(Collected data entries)

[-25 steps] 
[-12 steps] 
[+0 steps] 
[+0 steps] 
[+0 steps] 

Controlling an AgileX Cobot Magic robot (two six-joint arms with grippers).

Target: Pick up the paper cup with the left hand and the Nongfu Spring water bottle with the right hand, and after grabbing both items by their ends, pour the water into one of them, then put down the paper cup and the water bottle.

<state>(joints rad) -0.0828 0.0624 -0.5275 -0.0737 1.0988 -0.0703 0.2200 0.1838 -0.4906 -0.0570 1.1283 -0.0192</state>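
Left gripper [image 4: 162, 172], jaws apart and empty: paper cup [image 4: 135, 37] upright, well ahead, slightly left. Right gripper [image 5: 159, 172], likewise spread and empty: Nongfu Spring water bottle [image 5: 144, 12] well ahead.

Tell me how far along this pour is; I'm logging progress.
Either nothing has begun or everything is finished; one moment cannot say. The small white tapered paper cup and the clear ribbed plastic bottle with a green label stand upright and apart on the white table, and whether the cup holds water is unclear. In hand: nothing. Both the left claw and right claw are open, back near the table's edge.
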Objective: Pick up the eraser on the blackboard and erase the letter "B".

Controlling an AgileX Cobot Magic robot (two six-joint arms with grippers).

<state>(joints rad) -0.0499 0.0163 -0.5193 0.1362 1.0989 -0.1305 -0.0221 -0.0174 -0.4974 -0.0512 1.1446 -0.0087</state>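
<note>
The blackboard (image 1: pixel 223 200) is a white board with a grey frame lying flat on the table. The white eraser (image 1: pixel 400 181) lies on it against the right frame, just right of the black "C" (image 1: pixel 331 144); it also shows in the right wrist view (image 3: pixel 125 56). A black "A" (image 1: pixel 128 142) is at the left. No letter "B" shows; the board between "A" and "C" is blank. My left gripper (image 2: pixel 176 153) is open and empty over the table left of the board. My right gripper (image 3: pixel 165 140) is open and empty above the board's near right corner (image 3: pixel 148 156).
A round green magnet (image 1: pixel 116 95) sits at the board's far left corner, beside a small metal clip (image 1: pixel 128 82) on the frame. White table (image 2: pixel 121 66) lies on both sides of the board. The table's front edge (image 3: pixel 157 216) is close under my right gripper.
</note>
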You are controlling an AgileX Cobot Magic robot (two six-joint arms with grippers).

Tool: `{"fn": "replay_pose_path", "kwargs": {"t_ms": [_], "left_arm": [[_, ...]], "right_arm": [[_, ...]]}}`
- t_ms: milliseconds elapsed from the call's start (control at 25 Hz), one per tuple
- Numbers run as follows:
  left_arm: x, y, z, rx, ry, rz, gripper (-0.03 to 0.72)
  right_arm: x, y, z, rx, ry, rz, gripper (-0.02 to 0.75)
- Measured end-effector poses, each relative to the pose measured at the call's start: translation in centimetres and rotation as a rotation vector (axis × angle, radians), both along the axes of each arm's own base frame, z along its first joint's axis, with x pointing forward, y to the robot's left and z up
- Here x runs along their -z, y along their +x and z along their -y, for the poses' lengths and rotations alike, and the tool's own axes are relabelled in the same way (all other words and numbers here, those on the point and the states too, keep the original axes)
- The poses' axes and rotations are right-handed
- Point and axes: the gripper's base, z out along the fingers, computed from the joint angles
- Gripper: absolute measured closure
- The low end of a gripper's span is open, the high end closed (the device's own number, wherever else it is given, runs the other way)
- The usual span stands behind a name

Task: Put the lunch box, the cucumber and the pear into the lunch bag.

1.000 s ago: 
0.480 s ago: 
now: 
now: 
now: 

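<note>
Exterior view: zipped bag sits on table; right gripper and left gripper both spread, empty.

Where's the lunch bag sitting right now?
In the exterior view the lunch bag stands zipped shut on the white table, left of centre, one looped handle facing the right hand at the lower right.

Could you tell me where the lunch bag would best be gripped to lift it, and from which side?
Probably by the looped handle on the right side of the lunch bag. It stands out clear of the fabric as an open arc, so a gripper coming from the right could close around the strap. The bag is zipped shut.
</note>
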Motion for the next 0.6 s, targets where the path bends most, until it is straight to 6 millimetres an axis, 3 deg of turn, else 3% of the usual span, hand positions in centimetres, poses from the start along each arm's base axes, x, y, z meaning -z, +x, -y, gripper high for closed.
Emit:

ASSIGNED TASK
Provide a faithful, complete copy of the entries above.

COMPLETED EXERCISE
[-25 steps] 
[-12 steps] 
[+0 steps] 
[+0 steps] 
[+0 steps] 

Controlling an AgileX Cobot Magic robot (two six-joint arms with grippers).

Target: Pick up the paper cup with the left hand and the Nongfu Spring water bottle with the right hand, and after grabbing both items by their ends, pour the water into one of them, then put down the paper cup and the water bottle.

<state>(joints rad) -0.0828 0.0624 -0.5275 -0.0737 1.0988 -0.0703 0.2200 0.1838 -0.4906 -0.0570 1.1283 -0.0192</state>
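Left gripper [image 4: 162, 172], jaws apart and empty: paper cup [image 4: 135, 37] upright, well ahead, slightly left. Right gripper [image 5: 159, 172], likewise spread and empty: Nongfu Spring water bottle [image 5: 144, 12] well ahead.

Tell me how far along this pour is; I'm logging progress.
Either nothing has begun or everything is finished; one moment cannot say. The small white tapered paper cup and the clear ribbed plastic bottle with a green label stand upright and apart on the white table, and whether the cup holds water is unclear. In hand: nothing. Both the left claw and right claw are open, back near the table's edge.
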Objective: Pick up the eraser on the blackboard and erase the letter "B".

Controlling an AgileX Cobot Magic robot (two six-joint arms with grippers).

<state>(joints rad) -0.0499 0.0163 -0.5193 0.1362 1.0989 -0.1305 -0.0221 -0.0174 -0.4974 -0.0512 1.1446 -0.0087</state>
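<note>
The blackboard (image 1: pixel 223 200) is a white board with a grey frame lying flat on the table. The white eraser (image 1: pixel 400 181) lies on it against the right frame, just right of the black "C" (image 1: pixel 331 144); it also shows in the right wrist view (image 3: pixel 125 56). A black "A" (image 1: pixel 128 142) is at the left. No letter "B" shows; the board between "A" and "C" is blank. My left gripper (image 2: pixel 176 153) is open and empty over the table left of the board. My right gripper (image 3: pixel 165 140) is open and empty above the board's near right corner (image 3: pixel 148 156).
A round green magnet (image 1: pixel 116 95) sits at the board's far left corner, beside a small metal clip (image 1: pixel 128 82) on the frame. White table (image 2: pixel 121 66) lies on both sides of the board. The table's front edge (image 3: pixel 157 216) is close under my right gripper.
</note>
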You are controlling an AgileX Cobot Magic robot (two six-joint arms with grippers).

Tool: `{"fn": "replay_pose_path", "kwargs": {"t_ms": [_], "left_arm": [[_, ...]], "right_arm": [[_, ...]]}}`
- t_ms: milliseconds elapsed from the call's start (control at 25 Hz), one per tuple
- Numbers run as follows:
  left_arm: x, y, z, rx, ry, rz, gripper (-0.03 to 0.72)
  right_arm: x, y, z, rx, ry, rz, gripper (-0.02 to 0.75)
- Measured end-effector poses, each relative to the pose measured at the call's start: translation in centimetres and rotation as a rotation vector (axis × angle, radians), both along the axes of each arm's own base frame, z along its first joint's axis, with x pointing forward, y to the robot's left and z up
- Here x runs along their -z, y along their +x and z along their -y, for the poses' lengths and rotations alike, and the tool's own axes are relabelled in the same way (all other words and numbers here, those on the point and the states too, keep the original axes)
- The poses' axes and rotations are right-handed
- Point and axes: the gripper's base, z out along the fingers, computed from the joint angles
- Gripper: absolute measured closure
- The low end of a gripper's span is open, the high end closed (the device's own number, wherever else it is given, runs the other way)
- The usual span stands behind a name

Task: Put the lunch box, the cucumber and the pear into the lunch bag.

1.000 s ago: 
0.480 s ago: 
now: 
now: 
now: 

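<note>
Exterior view: zipped bag sits on table; right gripper and left gripper both spread, empty.

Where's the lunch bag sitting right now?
In the exterior view the lunch bag stands zipped shut on the white table, left of centre, one looped handle facing the right hand at the lower right.

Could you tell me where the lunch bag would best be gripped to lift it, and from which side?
Probably by the looped handle on the right side of the lunch bag. It stands out clear of the fabric as an open arc, so a gripper coming from the right could close around the strap. The bag is zipped shut.
</note>
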Motion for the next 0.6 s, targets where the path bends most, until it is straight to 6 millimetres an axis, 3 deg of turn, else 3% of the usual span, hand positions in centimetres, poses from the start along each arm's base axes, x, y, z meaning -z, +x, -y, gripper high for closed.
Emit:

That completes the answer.